• **Exercise objective**
Among the records below, find each line that includes the string "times" and copy it.

• **Provided entries**
====

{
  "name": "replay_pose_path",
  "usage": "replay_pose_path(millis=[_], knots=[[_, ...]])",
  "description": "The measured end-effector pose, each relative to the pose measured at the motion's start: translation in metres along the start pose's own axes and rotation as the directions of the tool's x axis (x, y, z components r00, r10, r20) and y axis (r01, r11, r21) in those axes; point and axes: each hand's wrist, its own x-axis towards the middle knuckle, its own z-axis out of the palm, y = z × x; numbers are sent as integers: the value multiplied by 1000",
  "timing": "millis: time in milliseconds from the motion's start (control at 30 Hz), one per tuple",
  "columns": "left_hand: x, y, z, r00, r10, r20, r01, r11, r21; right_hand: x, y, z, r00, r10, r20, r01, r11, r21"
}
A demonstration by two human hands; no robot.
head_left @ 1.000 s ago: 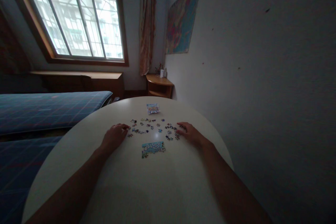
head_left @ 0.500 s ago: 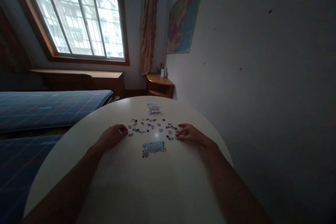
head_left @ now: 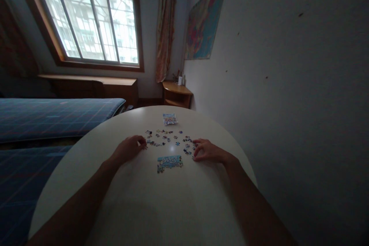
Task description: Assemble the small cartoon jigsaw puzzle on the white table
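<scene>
A partly joined jigsaw puzzle (head_left: 170, 162), blue with pale lettering along its top, lies flat on the round white table (head_left: 170, 203). Beyond it, loose puzzle pieces (head_left: 164, 137) are scattered between my hands. My left hand (head_left: 130, 149) rests at the left edge of the scatter, fingers curled and tips pinched on a puzzle piece (head_left: 146, 147) that is mostly hidden. Over on the right, my right hand (head_left: 210, 150) hovers low with thumb and fingers apart, beside a cluster of pieces (head_left: 188, 146). Its thumb tip is close to one small piece; contact is unclear.
A small printed picture packet (head_left: 170, 119) lies at the far side of the table. A bed with a blue plaid cover (head_left: 60, 119) stands to the left, a wall (head_left: 288, 123) to the right. A wooden corner shelf (head_left: 177, 88) stands behind the table.
My left hand has shifted slightly right, over the leftmost pieces. My right hand's thumb has moved down toward the near side and its fingers are more spread. The view has shifted a little.
</scene>
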Motion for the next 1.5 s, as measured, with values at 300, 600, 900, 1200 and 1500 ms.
replay_pose_path(millis=[300, 600, 900, 1200, 1500], knots=[[-21, 55, 9, 855, 483, 190, -438, 867, -238, -5, -24, -3, 1000, -12, 25, 13, 998, -64], [-23, 55, 15, 823, 517, 235, -458, 849, -262, -4, -24, 2, 997, 30, 71, -35, 997, 64], [-24, 59, 15, 821, 522, 230, -488, 852, -190, -7, -9, -4, 996, 40, 85, -51, 988, 143], [-21, 52, 19, 829, 531, 174, -518, 847, -116, -2, 40, -9, 931, 151, -331, -153, 988, 20], [-23, 53, 17, 842, 509, 180, -501, 860, -91, 0, 52, -4, 854, 241, -462, -259, 966, 26]])
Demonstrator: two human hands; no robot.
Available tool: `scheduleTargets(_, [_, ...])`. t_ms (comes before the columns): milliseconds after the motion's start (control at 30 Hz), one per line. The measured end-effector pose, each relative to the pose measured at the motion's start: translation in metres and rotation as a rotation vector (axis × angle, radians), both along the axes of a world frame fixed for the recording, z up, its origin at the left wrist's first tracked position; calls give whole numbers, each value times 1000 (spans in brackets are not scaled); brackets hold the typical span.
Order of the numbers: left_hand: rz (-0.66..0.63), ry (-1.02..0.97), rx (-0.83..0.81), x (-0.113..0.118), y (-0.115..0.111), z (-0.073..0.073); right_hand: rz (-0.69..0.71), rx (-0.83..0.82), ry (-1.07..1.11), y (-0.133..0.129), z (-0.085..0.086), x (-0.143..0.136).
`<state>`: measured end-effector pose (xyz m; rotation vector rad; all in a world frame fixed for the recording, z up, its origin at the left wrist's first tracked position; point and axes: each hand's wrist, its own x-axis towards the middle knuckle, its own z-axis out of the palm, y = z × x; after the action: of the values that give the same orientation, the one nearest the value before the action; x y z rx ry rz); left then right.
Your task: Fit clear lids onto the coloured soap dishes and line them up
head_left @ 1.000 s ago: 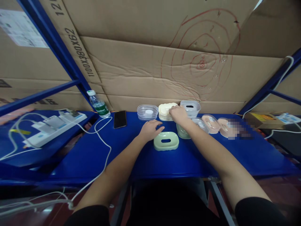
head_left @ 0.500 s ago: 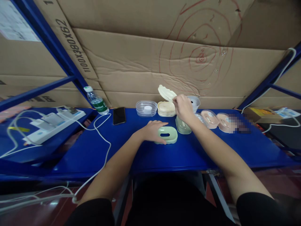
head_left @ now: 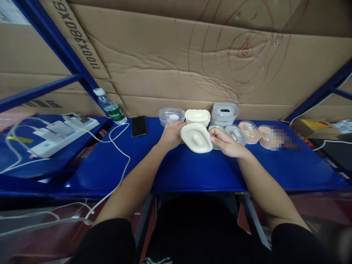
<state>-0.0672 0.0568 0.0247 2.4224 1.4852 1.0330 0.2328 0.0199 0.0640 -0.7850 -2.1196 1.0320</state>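
My right hand (head_left: 224, 142) pinches the right edge of a cream oval plastic tray (head_left: 197, 138), which has a raised ridge in its middle. The tray is held tilted above the table, its ridged face towards me. At its left edge my left hand (head_left: 173, 134) has its fingers closed against the rim; the fingertips are partly hidden. Behind lies a stack of similar cream trays (head_left: 197, 116). A pale green container (head_left: 217, 128) shows partly behind my right hand. The pale green slotted piece is mostly hidden by the tray.
On the blue table (head_left: 187, 176) are stacked clear lids (head_left: 172, 115), a translucent slotted box (head_left: 224, 113), a grey box (head_left: 235, 134) and pink boxes (head_left: 249, 132). Leftward are a phone (head_left: 139, 126), a water bottle (head_left: 111, 108), a cable (head_left: 128, 154) and a power strip (head_left: 63, 135). Cardboard (head_left: 154, 55) stands behind.
My right hand has brought the cream tray down and towards me, turning its face to view. My left hand has moved from the green slotted piece to the tray's left edge. The view has tilted down.
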Motion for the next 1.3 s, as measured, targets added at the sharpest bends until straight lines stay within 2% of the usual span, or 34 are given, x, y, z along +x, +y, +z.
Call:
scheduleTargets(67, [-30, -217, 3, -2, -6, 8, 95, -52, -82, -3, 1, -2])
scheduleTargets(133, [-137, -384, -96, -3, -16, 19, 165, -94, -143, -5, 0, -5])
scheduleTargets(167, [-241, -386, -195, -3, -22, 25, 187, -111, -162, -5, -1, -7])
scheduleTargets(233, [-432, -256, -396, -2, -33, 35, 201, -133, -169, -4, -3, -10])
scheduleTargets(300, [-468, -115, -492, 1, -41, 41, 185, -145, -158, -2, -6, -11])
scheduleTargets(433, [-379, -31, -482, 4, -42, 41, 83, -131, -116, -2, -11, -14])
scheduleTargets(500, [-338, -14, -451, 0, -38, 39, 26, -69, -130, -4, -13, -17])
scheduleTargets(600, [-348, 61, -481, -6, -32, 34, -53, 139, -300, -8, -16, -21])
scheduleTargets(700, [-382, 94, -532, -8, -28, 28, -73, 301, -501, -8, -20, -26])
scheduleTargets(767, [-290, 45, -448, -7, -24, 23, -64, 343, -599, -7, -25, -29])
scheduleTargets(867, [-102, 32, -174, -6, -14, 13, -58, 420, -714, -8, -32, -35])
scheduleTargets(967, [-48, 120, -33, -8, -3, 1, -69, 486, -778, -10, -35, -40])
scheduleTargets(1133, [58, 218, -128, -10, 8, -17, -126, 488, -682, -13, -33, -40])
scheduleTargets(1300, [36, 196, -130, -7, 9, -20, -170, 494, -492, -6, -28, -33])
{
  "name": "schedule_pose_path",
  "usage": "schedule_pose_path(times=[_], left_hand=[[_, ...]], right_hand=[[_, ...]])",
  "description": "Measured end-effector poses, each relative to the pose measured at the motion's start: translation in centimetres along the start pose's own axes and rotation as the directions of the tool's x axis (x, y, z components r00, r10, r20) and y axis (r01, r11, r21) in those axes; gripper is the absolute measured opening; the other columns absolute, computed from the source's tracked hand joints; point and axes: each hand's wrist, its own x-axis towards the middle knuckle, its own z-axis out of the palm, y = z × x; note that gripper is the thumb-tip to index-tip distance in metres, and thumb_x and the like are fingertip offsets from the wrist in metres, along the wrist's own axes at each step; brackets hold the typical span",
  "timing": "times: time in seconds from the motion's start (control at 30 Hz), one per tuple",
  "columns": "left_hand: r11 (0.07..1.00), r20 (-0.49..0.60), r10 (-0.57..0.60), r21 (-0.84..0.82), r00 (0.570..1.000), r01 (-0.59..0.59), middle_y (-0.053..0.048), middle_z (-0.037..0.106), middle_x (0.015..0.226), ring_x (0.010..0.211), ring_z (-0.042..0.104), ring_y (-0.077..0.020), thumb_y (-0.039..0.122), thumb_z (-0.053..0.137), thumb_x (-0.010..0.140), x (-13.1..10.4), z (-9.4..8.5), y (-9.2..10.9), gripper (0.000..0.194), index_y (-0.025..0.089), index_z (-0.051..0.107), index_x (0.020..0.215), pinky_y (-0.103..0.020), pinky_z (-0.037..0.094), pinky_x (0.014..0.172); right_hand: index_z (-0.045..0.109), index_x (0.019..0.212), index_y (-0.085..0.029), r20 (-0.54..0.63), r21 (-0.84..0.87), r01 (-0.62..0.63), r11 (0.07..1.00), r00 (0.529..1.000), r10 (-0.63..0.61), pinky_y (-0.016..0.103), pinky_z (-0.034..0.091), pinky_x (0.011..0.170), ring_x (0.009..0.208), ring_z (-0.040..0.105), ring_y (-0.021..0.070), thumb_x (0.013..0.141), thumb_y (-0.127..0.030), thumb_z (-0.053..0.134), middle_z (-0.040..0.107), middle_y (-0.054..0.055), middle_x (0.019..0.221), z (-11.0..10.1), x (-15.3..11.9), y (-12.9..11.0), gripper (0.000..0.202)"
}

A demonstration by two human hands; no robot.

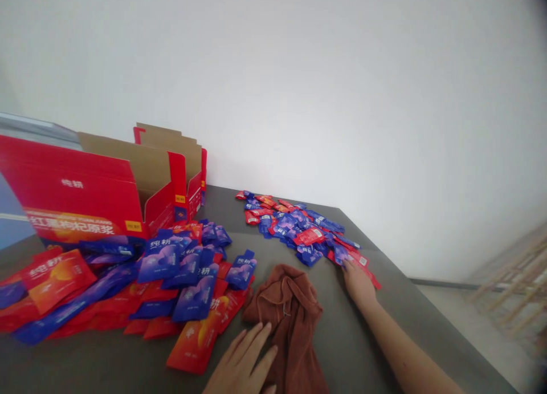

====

• **Answer space**
Available tool: `scheduleTargets(_, [_, ...])`. t_ms (comes before the columns): milliseconds after the motion's start (control at 30 Hz), one per line. The measured end-effector pose, each relative to the pose measured at the motion's start: translation in metres and rotation as a rotation vector (axis × angle, radians), both along the axes of a world frame fixed for the recording, z up, its origin at the left wrist's first tracked position; calls give whole numbers, each value times 1000 (spans in brackets are not scaled); brackets hold the typical span.
  "usage": "schedule_pose_path(times=[_], left_hand=[[_, ...]], right_hand=[[_, ...]])",
  "timing": "times: time in seconds from the motion's start (control at 30 Hz), one per tuple",

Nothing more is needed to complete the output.